Which texts show a benefit from colour?

Overlays can increase the speed of reading, although with conventional text the improvement may only be apparent after ten minutes continuous reading when the person would begin to tire were an overlay not used. If the text is closely spaced, the benefit is more immediate. Books with large text are less of a problem, and may not need an overlay.

 

Does it matter if you still see areas of white page around the overlay?

No, but the conditions of the test should resemble those under which the overlay will be used. 

 

If you get benefit from an overlay do you need to have coloured glasses? 

No, not necessarily, although precision tints in spectacles are useful for board work and for writing.

Precision tints usually give better correction.

 

Do glasses need to be a specific tint for each individual?

Yes, the colour will be specific to each individual.  Other colours may work, but probably not as well.

 

What is the purpose of the Wilkins Rate of Reading Test? Why have easy-to-read words been chosen? Is there research to show it is a valid and reliable measure of improvement to reading speed? 

The purpose is to measure reading in a short test that is sensitive to the effects of perceptual distortions on reading performance.

The test vocabulary is familiar to children whose reading is poor.

The test is both reliable and valid (see Gilchrist, J.M., Allen, P.M., Monger, L., Srinivasan, K.,

Wilkins A. (2021) Precision, Reliability and Application of the Wilkins Rate of Reading

Test. Ophthalmic and Physiological Optics. 41(6), 1198-1208.) 

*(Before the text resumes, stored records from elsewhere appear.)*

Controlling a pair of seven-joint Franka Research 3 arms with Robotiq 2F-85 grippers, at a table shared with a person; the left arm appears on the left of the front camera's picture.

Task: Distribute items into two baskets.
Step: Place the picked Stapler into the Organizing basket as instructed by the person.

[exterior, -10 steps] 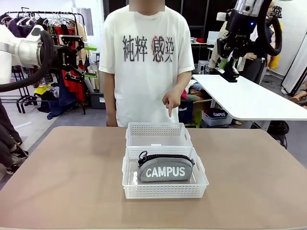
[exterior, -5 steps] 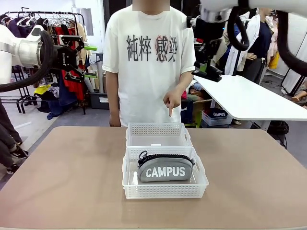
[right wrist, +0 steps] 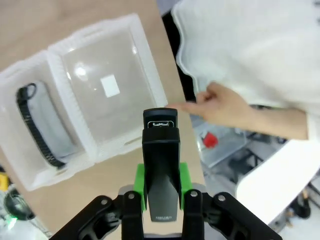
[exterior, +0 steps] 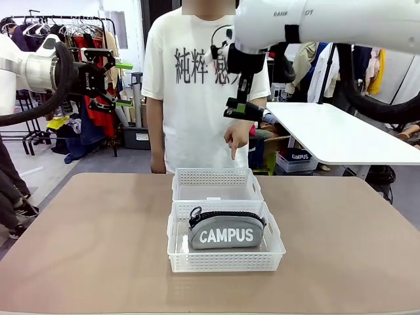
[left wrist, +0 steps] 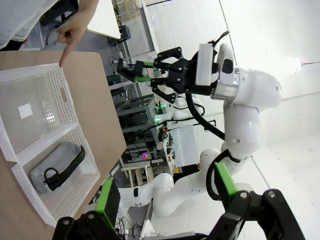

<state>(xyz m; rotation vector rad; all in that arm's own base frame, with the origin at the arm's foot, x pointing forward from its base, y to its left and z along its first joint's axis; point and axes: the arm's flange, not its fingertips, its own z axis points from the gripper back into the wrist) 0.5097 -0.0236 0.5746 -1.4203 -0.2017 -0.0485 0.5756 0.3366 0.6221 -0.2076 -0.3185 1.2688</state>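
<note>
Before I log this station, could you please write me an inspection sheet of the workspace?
Surface: brown table, bare around the baskets.
Job's things: CAMPUS pouch in the near basket; far basket holds nothing; stapler in the right pincer.
Clutter: nothing seen.
Grippers: left pincer open, held high; right pincer shut on the stapler above the far basket.
Cables: black hoses along both arms.
Surroundings: person's hand pointing down at the far basket; clothes rack behind.
</note>
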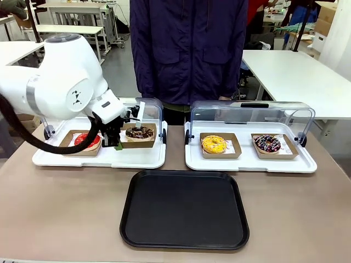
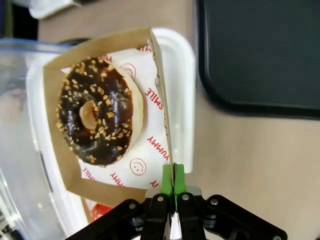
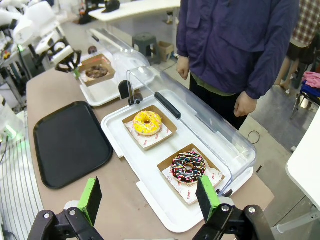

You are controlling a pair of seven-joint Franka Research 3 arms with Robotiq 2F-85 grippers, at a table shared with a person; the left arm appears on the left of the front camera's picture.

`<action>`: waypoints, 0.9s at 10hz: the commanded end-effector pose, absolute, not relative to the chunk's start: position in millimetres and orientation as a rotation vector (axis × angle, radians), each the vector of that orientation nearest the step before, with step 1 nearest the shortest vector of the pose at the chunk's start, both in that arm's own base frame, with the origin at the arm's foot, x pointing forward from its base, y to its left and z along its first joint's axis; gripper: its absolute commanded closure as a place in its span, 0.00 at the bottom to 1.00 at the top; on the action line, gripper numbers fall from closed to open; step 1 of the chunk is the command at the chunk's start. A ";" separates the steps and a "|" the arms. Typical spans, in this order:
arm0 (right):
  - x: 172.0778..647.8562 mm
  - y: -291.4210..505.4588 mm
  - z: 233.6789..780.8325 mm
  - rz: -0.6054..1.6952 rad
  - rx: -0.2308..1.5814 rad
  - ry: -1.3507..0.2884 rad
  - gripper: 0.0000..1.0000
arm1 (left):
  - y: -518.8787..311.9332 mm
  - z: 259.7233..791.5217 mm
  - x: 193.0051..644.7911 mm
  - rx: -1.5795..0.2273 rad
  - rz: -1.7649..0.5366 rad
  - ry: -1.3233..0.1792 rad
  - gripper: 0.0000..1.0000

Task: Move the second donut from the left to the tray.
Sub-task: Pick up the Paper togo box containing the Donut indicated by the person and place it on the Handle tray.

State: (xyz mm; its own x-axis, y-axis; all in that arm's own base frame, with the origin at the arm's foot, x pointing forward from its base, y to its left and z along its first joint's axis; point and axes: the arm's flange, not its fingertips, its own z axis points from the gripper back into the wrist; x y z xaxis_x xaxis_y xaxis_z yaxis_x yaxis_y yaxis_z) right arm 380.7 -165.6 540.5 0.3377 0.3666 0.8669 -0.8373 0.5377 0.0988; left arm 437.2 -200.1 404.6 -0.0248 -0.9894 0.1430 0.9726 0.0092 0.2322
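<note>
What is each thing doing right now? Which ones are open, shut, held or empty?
Left gripper: shut on the cardboard tray's rim.
Cardboard tray: pinched, holding the chocolate donut.
Right gripper: open, empty.
Black tray: empty.
Clear lids: raised open.
Yellow donut: untouched.
Sprinkled donut: untouched.

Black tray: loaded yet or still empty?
Empty. The black tray shows bare; the chocolate donut sits in its cardboard tray.
</note>
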 end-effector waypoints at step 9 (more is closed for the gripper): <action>381.9 -166.3 541.4 0.872 0.599 -0.933 0.00 | -238.0 417.9 350.2 0.084 -1.506 -0.301 0.98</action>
State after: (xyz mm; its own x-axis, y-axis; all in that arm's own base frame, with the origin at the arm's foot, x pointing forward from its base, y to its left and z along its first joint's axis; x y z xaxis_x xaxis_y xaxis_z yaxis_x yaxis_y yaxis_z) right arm 380.6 -165.9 540.6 0.3380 0.3665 0.8668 -0.8370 0.5383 0.0988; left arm 347.4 -237.9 417.0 0.0582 -0.9881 0.1426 0.9704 0.0896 0.2245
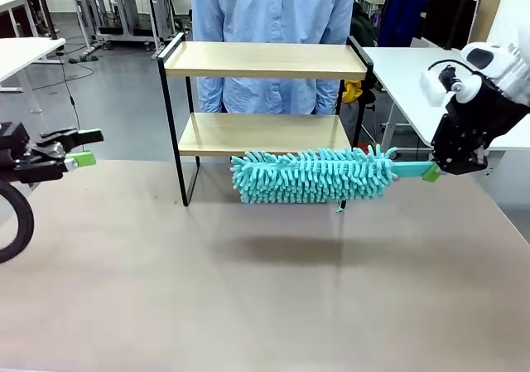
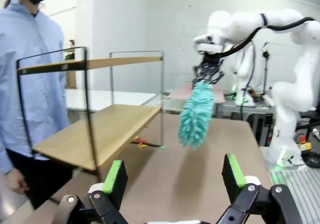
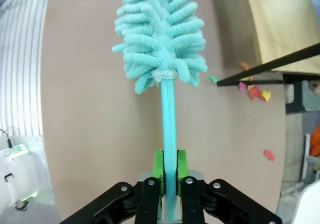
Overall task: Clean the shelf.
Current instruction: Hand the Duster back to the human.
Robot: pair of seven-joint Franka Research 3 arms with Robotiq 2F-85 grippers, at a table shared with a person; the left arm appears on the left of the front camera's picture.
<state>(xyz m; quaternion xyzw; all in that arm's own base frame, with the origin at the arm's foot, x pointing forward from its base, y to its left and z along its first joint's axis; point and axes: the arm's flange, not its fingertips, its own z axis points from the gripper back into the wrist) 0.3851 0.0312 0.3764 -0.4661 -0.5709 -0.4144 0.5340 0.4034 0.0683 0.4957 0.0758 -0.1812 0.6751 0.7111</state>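
Shelf [image 1: 263, 60]: pale matt wood boards, thin black metal frame. Duster [image 1: 310, 176]: fluffy teal chenille-like cloth, probably smooth plastic handle. Counter [image 1: 248, 297]: matt.

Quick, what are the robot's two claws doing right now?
Left gripper: open, holding nothing.
Right gripper: closed on the duster, by its handle.

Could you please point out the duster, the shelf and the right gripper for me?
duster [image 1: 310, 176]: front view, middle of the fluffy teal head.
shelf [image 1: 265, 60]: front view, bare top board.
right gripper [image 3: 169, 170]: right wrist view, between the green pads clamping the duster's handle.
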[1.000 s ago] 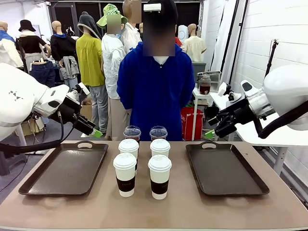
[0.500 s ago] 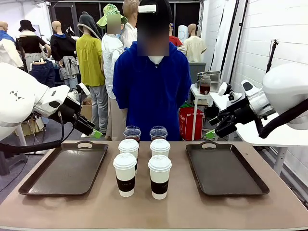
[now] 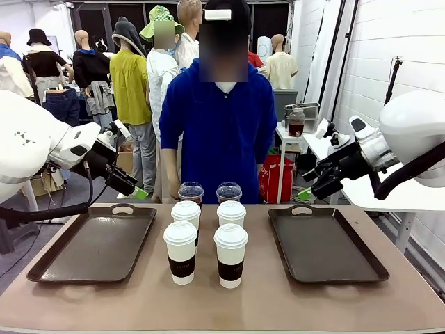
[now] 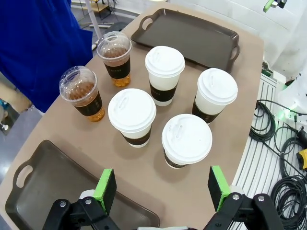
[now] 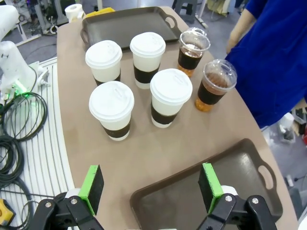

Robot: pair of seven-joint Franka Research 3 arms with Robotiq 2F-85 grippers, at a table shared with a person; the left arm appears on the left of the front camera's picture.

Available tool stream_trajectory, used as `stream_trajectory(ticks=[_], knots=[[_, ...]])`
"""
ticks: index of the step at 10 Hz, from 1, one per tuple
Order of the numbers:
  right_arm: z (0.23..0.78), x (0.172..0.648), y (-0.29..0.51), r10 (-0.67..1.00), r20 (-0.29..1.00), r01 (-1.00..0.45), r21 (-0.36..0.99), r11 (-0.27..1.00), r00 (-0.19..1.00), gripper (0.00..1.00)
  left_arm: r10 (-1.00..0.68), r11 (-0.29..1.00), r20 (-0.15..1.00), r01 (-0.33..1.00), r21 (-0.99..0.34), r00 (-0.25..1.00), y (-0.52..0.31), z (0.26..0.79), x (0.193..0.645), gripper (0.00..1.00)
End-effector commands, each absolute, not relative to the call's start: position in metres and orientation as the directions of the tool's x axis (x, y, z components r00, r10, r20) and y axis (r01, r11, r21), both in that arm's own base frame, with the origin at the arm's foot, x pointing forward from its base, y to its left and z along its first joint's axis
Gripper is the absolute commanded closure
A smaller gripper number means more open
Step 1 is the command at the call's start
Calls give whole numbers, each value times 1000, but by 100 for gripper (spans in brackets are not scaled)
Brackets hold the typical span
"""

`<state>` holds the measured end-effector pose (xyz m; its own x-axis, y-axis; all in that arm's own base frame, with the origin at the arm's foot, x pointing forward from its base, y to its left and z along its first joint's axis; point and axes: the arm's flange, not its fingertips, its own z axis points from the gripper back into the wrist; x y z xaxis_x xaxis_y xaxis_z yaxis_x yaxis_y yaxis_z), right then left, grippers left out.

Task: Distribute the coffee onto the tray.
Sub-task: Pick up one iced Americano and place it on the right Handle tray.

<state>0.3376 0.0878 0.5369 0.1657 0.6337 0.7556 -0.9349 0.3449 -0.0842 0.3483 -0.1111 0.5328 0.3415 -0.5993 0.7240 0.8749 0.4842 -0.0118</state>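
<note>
Approach: lower left tool, jaws apart and empty like right tool, squarely around front-left paper cup, clamping at band.

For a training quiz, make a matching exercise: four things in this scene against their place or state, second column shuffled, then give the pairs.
1. paper cups
2. clear cups
3. left tray
4. left gripper

A. open, holding nothing
B. bare, on the robot's left
C. white lids, the two near rows
D. far row, nearest the person

Pairs: 1-C, 2-D, 3-B, 4-A
</note>
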Motion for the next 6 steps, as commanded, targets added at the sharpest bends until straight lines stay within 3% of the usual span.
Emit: stream_trajectory(ticks=[1, 6], knots=[[535, 342, 89, 624, 768, -943, -83, 323, 146, 0, -592, 475, 732, 879, -22, 338, -110, 533, 349, 0], [535, 342, 89, 624, 768, -943, -83, 323, 146, 0, -592, 475, 732, 879, -22, 338, -110, 533, 349, 0]])
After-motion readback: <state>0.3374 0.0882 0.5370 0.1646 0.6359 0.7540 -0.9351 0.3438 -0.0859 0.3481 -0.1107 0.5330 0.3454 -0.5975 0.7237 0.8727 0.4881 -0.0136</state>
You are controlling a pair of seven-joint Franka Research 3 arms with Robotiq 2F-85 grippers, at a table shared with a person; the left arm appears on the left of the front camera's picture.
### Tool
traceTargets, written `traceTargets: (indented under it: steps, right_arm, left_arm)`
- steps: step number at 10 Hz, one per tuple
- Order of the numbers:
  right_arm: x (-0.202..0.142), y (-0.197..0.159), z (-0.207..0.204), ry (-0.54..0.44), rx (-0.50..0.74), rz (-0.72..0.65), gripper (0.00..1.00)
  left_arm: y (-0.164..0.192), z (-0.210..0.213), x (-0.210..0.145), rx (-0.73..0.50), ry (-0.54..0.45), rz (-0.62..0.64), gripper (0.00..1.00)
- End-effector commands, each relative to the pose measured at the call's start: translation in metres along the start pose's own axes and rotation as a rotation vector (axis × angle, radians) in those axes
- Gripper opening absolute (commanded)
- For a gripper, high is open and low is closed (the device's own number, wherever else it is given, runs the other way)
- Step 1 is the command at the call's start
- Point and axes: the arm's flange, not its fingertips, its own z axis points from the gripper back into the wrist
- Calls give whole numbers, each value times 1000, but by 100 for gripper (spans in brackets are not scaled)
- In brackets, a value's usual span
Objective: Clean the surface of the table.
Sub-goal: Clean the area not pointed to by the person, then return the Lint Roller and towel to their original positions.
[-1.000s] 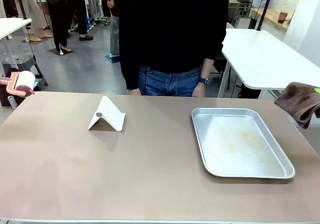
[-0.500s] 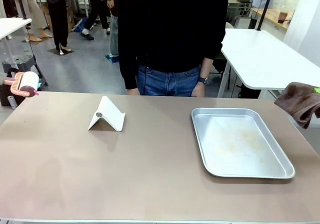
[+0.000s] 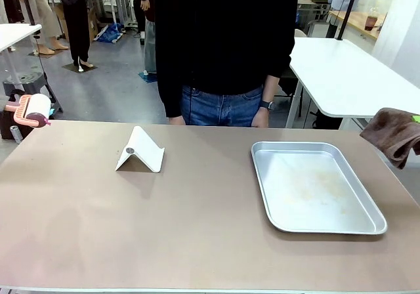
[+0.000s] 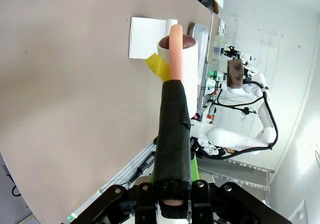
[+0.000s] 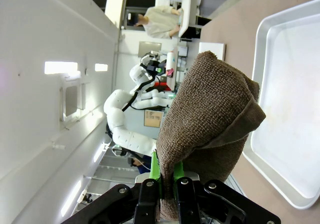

If an overlay increases reading speed by more than 15% it is likely to be used.

The effects of practice are small, and the test can be repeated.

 

How do you control for personal preferences and tester questioning to make sure visual stress isn’t overidentified and unnecessary products purchased?

Over-prescribing is reduced by the requirement for unprompted use of an overlay prior to the provision of precision tints and the use of the Rate of Reading Test.

 

Should tests to assess visual stress always involve reading horizontal text? Would a test of reading of words in vertical format show impacts of coloured lenses?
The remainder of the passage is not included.